What grandchildren? Jared didn't even have a girlfriend at the time. Now, he's the kind of young man who will almost certainly meet a girl, fall in love and decide to get married, without any thoughts of losing his freedom or any of that other stuff some men go through, because that's just the way he is. He wants a wife and family. So I know he'll probably be married within a couple years and have kids reasonably soon thereafter.
But I was not only stocking up clothes for my future grandchildren - I was getting downright excited about having them.
Did I mention I'm too young to be a grandmother? :)
That was all in January.
In February, I had a revelation. It wasn't really grandchildren I wanted, because my thoughts were all about setting up MY house for a baby. I wanted my own baby.
Definite WTF moment there. I was a single mother to 3 children, and it's a hard, stressful road to raise them from infancy or toddler-dom on your own. There's never enough money, never enough time.

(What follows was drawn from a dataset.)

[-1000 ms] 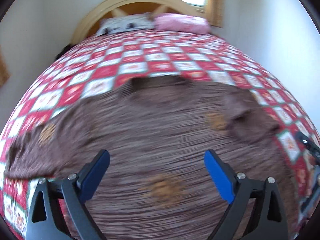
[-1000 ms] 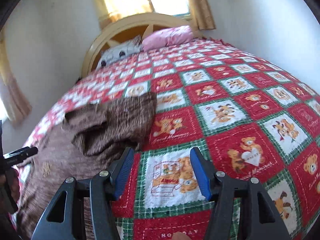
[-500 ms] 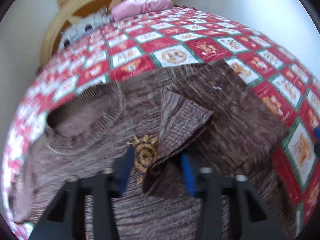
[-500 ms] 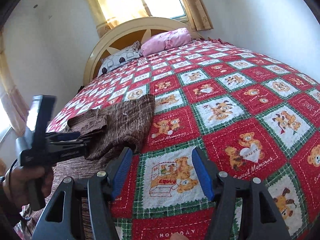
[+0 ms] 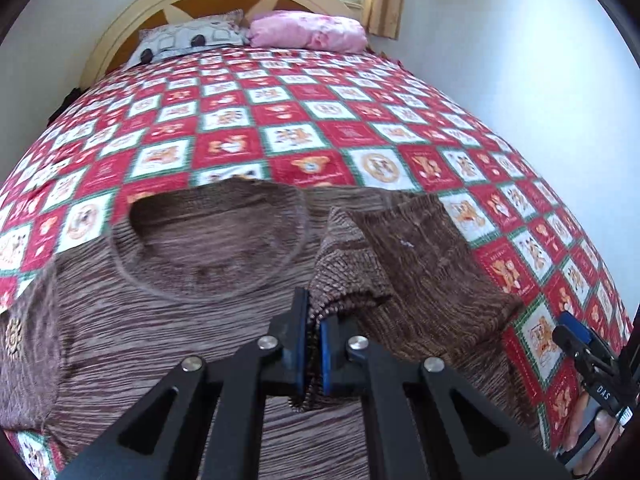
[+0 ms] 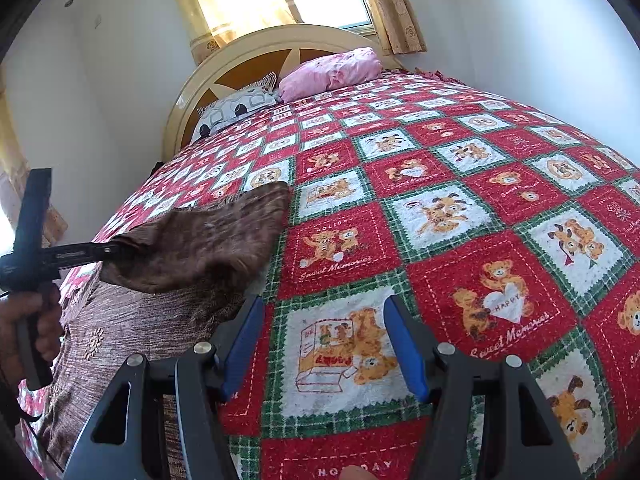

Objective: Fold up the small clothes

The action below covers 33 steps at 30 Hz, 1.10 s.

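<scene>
Barely begun, the brown top [image 5: 168,320] lies spread on the bed [image 5: 304,120], left gripper [image 5: 313,354] pinching its right sleeve [image 5: 400,264], right gripper [image 6: 322,346] spread empty.

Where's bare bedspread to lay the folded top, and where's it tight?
Free: the checked bedspread right of the brown top, and the stretch between its neckline and the pillows. Crowded: the near left part, covered by the top, with the left claw shut on its sleeve. The right claw hangs open over bare bedspread.
</scene>
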Each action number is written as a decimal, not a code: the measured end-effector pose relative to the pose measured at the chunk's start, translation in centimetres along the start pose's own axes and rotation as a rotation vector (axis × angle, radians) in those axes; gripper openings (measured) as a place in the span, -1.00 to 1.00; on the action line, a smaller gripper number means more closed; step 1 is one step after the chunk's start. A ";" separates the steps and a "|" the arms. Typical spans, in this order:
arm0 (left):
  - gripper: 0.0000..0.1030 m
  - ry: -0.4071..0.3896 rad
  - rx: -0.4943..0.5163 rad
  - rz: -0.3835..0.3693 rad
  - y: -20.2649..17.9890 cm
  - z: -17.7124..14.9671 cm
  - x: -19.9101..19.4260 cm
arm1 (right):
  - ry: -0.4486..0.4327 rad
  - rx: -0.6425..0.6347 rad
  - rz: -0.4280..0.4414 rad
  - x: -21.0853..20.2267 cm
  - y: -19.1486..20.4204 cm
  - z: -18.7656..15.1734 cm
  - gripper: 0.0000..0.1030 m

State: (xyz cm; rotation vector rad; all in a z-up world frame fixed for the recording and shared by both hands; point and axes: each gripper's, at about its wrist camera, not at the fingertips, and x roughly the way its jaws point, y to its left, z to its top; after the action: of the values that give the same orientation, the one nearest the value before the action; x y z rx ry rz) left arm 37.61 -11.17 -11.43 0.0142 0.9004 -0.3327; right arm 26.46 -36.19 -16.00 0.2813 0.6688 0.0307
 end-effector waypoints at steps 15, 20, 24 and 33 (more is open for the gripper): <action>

I spent 12 years of my life with little kids at home, and most of that time, I worked from my home so I could be with them, do the homeroom mother thing, be there for them when they were sick, etc. By the time my youngest, Jacob, went to school full time (Fall 1999) for kindergarten, I was absolutely thrilled. I NEEDED those few hours a day to myself - for work, for my mental stability.
So here I am, 6 years later, wanting more kids?
Mind you, I do not want to physically give birth to any more children. Been there, done that, hated being pregnant, and especially disliked the whole natural birth, no drugs aspect of it. Loved my kids, wouldn't have changed having them, but can admit pregnancy, for me, was awful.
So I'm thinking adoption.
Let's rewind many, many years, to my own birth.
My parents got me when I was 6 days old. I came straight from the hospital.
Around the age of 2, I was convinced I was the baby Jesus. Even confided it to the neighbor lady. A 2 year old's understanding of the immaculate conception, combined with her grasp on adoption, was that she must be Jesus.
By 3, I realized I was not Jesus, because I got a brother, who came to my parents the same way I did. And he certainly was no Jesus.
By then, my understanding of adoption was a lot better. But still not quite full. In my mind, babies were born to people who could not afford them or who did not want them. These babies were taken to orphanages, and the lucky ones were adopted by people like my mom and dad. The unlucky ones were left without families in orphanages for the rest of their lives.
That is, of course, how it is basically - but I thought MOST babies were left to live in orphanages, and the lucky ones to get parents were few and far between.
So by 4 years old, I was determined to adopt some of those kids who weren't as lucky as me when I grew up. The older kids.
I never really stopped wanting to adopt, but life had a way of dealing me hands that made it impossible - a husband that didn't want to adopt an older child, being a single mom to 3 small children, a youngest child with a variety of mild or moderate developmental delays, etc.
But here I am now, experiencing a mid life crisis from hell; wanting a baby, dreaming about babies, seeing little chubby hands on television and bursting into tears. I'm getting positively ridiculous.
And I don't know whether to take myself seriously, or have myself committed.